▶ WHAT YOU SHOULD DO:
Find the string "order" in the records and copy each line where it occurs.

[Excerpts from a dataset]
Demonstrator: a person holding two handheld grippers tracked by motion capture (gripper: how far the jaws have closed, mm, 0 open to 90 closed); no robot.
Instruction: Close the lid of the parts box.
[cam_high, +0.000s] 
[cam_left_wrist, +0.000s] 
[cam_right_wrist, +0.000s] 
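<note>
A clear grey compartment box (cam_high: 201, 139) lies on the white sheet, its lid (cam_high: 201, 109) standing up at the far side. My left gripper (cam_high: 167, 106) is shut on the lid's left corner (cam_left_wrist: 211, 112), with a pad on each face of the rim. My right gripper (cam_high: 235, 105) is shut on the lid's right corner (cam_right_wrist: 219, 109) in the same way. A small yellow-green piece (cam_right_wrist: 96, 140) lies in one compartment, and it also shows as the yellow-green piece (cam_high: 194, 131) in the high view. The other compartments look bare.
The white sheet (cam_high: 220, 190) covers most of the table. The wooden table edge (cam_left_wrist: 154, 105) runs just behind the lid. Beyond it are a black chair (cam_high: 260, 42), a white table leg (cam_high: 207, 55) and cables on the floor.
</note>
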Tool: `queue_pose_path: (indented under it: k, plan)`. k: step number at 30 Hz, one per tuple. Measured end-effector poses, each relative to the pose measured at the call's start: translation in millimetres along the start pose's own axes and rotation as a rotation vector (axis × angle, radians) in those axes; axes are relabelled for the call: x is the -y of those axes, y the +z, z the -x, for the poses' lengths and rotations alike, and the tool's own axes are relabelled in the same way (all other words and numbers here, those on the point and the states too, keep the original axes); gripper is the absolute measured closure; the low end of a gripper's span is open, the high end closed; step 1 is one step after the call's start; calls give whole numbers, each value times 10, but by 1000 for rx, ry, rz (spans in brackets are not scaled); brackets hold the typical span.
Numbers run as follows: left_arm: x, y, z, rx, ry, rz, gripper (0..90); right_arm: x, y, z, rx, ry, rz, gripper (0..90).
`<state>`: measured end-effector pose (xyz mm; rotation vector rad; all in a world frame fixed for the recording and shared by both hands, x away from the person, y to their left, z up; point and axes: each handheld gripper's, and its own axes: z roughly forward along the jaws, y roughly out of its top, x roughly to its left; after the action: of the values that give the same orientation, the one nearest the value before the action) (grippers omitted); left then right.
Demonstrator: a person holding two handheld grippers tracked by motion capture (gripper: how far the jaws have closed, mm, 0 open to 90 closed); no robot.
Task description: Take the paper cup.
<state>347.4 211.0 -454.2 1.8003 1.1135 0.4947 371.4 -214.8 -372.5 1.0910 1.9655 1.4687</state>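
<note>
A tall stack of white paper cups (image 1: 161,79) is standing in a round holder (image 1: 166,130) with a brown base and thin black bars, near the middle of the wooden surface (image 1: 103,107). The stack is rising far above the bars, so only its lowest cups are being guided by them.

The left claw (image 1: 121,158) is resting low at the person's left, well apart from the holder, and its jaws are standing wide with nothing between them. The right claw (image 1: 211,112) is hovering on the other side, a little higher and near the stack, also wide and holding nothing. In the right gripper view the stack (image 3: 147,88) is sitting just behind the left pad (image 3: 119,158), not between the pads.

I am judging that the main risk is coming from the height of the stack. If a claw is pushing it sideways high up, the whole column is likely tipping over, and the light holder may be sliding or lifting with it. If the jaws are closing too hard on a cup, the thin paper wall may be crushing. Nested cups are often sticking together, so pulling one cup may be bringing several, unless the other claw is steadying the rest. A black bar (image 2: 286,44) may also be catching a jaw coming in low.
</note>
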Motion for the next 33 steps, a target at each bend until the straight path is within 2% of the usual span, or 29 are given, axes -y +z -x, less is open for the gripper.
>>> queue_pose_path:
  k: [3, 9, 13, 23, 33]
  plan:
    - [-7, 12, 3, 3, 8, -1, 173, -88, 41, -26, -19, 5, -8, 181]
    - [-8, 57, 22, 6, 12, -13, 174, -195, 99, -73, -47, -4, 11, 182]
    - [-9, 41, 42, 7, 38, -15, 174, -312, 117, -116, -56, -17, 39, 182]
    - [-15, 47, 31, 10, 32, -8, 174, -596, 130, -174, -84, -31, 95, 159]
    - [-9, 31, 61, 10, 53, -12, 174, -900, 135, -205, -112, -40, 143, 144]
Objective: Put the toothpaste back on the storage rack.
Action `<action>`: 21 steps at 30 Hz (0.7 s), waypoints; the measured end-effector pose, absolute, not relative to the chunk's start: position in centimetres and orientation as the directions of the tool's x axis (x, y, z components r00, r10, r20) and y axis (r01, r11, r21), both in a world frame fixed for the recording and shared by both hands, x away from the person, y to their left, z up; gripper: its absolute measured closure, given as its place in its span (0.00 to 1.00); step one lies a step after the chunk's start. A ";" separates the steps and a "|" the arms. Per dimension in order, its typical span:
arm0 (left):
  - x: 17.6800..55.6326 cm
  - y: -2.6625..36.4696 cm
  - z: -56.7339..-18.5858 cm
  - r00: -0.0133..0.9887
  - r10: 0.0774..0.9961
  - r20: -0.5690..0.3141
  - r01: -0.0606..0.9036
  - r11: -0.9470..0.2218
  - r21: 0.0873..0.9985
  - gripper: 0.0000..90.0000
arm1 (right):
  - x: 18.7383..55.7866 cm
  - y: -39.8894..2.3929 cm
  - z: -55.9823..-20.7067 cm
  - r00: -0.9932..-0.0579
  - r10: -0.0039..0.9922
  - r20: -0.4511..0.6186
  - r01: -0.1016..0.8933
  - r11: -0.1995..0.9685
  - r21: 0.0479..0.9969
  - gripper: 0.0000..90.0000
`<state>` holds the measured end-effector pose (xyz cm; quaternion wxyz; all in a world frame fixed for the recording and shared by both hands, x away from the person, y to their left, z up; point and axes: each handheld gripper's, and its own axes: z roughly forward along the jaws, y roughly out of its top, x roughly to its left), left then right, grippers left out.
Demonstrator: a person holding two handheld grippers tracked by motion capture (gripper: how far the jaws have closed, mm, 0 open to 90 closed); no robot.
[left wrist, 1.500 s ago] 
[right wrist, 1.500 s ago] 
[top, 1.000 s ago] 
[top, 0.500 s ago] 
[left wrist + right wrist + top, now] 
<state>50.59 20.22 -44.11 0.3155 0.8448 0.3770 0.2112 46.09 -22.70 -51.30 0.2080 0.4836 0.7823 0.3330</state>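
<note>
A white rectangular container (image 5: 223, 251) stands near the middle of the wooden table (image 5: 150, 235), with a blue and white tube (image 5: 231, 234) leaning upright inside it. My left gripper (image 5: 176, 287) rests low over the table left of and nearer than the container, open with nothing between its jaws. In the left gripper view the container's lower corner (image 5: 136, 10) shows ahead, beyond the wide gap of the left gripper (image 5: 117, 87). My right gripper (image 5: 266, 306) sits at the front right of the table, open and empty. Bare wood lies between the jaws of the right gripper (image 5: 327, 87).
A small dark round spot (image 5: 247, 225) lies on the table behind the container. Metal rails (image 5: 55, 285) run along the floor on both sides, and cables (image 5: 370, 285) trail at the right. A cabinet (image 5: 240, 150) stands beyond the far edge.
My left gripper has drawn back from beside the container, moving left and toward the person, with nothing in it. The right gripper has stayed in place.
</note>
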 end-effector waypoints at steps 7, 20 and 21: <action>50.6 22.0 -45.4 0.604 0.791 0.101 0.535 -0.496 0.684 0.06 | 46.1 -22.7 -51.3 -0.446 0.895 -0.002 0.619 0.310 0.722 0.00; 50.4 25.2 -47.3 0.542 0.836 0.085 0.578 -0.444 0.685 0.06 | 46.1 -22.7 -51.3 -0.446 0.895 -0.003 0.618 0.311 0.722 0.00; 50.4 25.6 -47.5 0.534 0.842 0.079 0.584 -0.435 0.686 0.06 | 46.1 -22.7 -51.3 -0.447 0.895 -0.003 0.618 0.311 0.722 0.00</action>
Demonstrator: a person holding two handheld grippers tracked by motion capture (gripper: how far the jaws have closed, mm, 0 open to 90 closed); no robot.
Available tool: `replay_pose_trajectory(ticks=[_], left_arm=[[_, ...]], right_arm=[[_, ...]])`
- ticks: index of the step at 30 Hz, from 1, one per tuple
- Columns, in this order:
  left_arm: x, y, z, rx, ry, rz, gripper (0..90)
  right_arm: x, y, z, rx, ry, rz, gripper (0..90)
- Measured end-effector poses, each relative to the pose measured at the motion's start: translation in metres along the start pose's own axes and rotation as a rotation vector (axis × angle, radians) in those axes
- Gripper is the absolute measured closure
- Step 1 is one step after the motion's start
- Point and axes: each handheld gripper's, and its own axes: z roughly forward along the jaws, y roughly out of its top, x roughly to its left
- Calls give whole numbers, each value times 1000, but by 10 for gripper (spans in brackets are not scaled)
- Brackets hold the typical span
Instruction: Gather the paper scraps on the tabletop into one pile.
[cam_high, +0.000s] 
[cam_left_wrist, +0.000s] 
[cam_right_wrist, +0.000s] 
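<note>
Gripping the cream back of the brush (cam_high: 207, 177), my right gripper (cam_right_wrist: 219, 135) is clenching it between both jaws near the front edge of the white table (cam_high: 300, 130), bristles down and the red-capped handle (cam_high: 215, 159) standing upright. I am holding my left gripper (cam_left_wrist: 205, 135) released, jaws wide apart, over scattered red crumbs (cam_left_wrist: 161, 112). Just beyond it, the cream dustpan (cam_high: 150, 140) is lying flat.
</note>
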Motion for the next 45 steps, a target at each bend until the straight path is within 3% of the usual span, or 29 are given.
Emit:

▶ RESULT:
Action `<action>`: 21 steps at 30 Hz (0.7 s), waypoints; the measured end-effector pose, absolute, not relative to the chunk's start: position in centimetres and orientation as the directions of the tool's x axis (x, y, z components r00, r10, r20) and y axis (r01, r11, r21), both in a world frame fixed for the recording and shared by both hands, x away from the person, y to their left, z up; gripper: its absolute measured closure, given as its place in its span (0.00 to 1.00); step one lies a step after the chunk's start. A ";" separates the steps and a "|" the arms. Per dimension in order, its typical span:
- Columns, in this order:

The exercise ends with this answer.